1. Section 181. Fuhgeddaboudit for raising film financing. In theory, Section 181 permits a deduction of the first $15 million for the cost of producing a film in the U.S. However, the deduction is only deductible against a limited type of income that most individuals don’t have, and at best the benefit is a one year deferral of tax. And if you are pitched Section 181 as a leveraged tax shelter (“You can deduct four times your investment!!”), run – it is into the deep black (not grey) on the tax scale.

2. Section 168(k). Fuhgeddaboudit too. In theory, Section 168(k) permits a deduction for the cost of producing a film in the U.S. once it is released, with no cap. However, the deduction is being phased out by 20% a year, and only 60% of the cost is deductible in 2024. More importantly, Section 168(k) is subject to the same problems as Section 181, discussed above.

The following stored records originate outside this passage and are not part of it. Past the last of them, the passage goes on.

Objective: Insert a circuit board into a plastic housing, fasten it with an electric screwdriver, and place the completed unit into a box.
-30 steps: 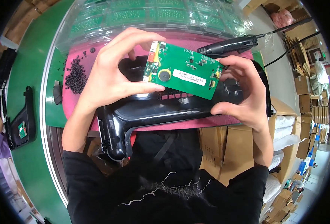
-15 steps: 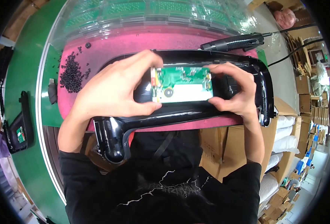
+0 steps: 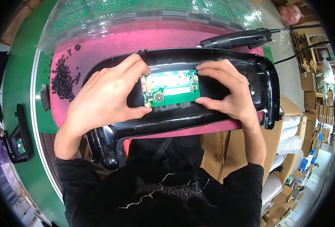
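A green circuit board point(image 3: 177, 99) lies level over the middle of a long black plastic housing point(image 3: 160, 122), between my two hands. My left hand point(image 3: 106, 92) grips the board's left end, thumb at the near corner and fingers at the far corner. At its right end, my right hand point(image 3: 230, 89) pinches the corners the same way. A round dark part shows on the board near its lower left, and pale connectors line both short ends. Whether the board rests on the housing or hovers just above it, I cannot tell.
The housing lies on a pink mat point(image 3: 144, 36). A pile of small black screws point(image 3: 62, 81) sits at left. A corded electric screwdriver point(image 3: 237, 39) lies behind the housing. Clear plastic trays point(image 3: 137, 13) with green boards stand at the back. Another person's purple sleeve point(image 3: 0, 147) shows far left.
The board has moved left and tilted so that its glare shifted, with both hands still gripping its ends. The housing and mat appear slightly further left in view.
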`<action>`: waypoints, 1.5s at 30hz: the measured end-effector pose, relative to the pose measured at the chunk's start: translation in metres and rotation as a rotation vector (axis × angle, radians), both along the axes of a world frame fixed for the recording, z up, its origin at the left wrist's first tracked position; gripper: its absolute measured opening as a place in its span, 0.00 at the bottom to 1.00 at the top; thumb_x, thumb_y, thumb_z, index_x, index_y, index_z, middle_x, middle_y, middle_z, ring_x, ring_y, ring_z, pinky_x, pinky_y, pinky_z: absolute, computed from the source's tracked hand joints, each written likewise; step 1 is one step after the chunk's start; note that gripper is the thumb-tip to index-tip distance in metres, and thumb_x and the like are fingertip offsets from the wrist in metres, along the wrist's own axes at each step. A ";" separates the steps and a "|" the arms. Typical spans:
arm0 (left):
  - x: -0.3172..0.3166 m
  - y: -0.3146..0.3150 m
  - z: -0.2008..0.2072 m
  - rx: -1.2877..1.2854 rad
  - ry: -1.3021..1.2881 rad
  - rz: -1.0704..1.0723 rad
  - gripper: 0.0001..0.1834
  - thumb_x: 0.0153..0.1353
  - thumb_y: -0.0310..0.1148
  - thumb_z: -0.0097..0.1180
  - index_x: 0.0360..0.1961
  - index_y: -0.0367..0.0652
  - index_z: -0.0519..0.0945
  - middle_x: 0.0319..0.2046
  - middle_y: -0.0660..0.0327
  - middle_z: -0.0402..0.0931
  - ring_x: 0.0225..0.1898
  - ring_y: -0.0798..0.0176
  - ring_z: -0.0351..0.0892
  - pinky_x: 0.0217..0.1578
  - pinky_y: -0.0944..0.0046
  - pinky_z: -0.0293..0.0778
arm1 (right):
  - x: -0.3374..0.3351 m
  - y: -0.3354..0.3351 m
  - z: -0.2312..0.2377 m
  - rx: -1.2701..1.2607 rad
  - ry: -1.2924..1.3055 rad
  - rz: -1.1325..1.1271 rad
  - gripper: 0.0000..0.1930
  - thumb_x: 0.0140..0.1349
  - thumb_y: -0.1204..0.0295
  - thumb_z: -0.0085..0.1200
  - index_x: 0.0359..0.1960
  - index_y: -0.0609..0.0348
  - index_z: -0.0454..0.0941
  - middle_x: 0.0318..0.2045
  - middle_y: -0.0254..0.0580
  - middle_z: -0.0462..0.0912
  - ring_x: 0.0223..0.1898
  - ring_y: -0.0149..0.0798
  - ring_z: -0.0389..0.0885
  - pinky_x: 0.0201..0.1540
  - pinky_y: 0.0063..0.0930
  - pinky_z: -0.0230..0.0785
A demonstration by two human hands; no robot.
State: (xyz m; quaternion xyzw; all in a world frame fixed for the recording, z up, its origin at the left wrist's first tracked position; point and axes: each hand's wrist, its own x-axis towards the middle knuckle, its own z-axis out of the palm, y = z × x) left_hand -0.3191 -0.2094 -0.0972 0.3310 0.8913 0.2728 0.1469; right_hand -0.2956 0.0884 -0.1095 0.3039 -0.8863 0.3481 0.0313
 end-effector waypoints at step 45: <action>-0.068 -0.122 -0.008 -0.217 0.188 0.668 0.08 0.54 0.27 0.62 0.35 0.34 0.83 0.34 0.43 0.82 0.42 0.41 0.83 0.44 0.48 0.78 | -0.055 0.099 0.027 -0.095 -0.045 -0.778 0.18 0.73 0.66 0.49 0.60 0.61 0.70 0.55 0.46 0.77 0.56 0.36 0.74 0.63 0.31 0.61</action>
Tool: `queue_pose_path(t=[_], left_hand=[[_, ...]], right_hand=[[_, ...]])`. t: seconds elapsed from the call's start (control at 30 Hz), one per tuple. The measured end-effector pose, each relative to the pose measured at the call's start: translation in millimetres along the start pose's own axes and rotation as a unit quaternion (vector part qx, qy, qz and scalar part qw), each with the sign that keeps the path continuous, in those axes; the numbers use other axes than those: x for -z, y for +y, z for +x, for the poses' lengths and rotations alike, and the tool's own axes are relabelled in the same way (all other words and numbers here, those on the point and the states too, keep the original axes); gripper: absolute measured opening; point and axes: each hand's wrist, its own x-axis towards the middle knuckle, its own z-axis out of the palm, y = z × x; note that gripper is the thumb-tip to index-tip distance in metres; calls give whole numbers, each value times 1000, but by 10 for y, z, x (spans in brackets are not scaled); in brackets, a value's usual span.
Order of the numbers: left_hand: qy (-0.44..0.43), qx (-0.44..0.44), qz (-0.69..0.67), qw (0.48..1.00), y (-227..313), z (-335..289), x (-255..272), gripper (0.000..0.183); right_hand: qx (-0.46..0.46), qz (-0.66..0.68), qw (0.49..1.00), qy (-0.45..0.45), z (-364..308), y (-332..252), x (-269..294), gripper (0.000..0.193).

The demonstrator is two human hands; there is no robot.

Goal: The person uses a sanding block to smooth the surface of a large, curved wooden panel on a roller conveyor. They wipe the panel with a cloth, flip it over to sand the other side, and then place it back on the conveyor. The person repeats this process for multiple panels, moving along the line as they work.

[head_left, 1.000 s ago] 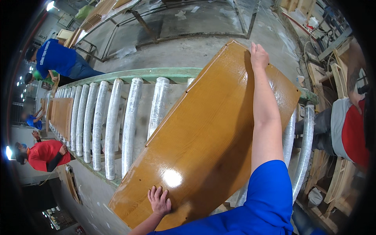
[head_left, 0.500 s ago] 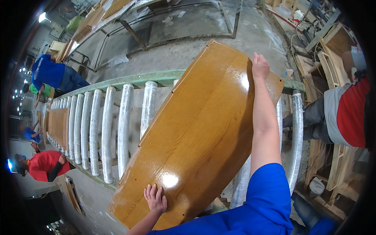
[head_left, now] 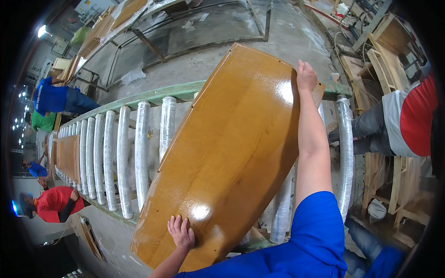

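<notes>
A large glossy brown wooden panel (head_left: 227, 139) lies slantwise over the roller conveyor (head_left: 142, 157), its near part in front of me. At its far right edge my right hand (head_left: 306, 76) is closed round the rim, the arm stretched out along the panel's right side. My left hand (head_left: 181, 233) lies on the glossy face near the lower left, fingers stretched and a little apart. From behind the panel, by my right hand, a corner of another wooden piece (head_left: 319, 91) with a small hole sticks out; the rest of it is hidden.
Plastic-wrapped rollers run off to the left, carrying another wooden panel (head_left: 68, 157). A person in red (head_left: 55, 204) stands beside them; one in blue (head_left: 58, 96) is farther back. At right are a person in red and grey (head_left: 408, 118) and wooden frames (head_left: 394, 185). A metal-framed table (head_left: 139, 39) stands behind.
The panel has tipped slightly with its far end shifting left, and less of the piece behind it shows. Both hands keep their places on it. The whole view has shifted a little.
</notes>
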Motion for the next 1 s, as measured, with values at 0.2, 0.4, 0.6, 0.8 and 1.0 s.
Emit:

3. Employee vs. Independent Contractor. Almost without exception, every individual rendering services without a loan-out (discussed below) should be treated as an employee, particularly in California due to draconian legislation there. The risk to the payor of not withholding taxes on payments to an individual is extreme, as there is personal liability to all “responsible persons,” and the liability cannot be discharged in bankruptcy.

4. Loan-Outs. Loan-outs (where individuals provide services to third-parties through wholly-owned corporations) continue to be respected as independent contractors, but only if the individuals are above-the-line talent, such as a writers, directors, actors, or producers. Most film companies will not respect loan-outs for below the line crew, and loan-outs don’t work for film company executives. Loan-outs need to be corporations (not LLCs), and an S corporation is usually the best choice to minimize the 3.8% Medicare surtax and the risk of double tax.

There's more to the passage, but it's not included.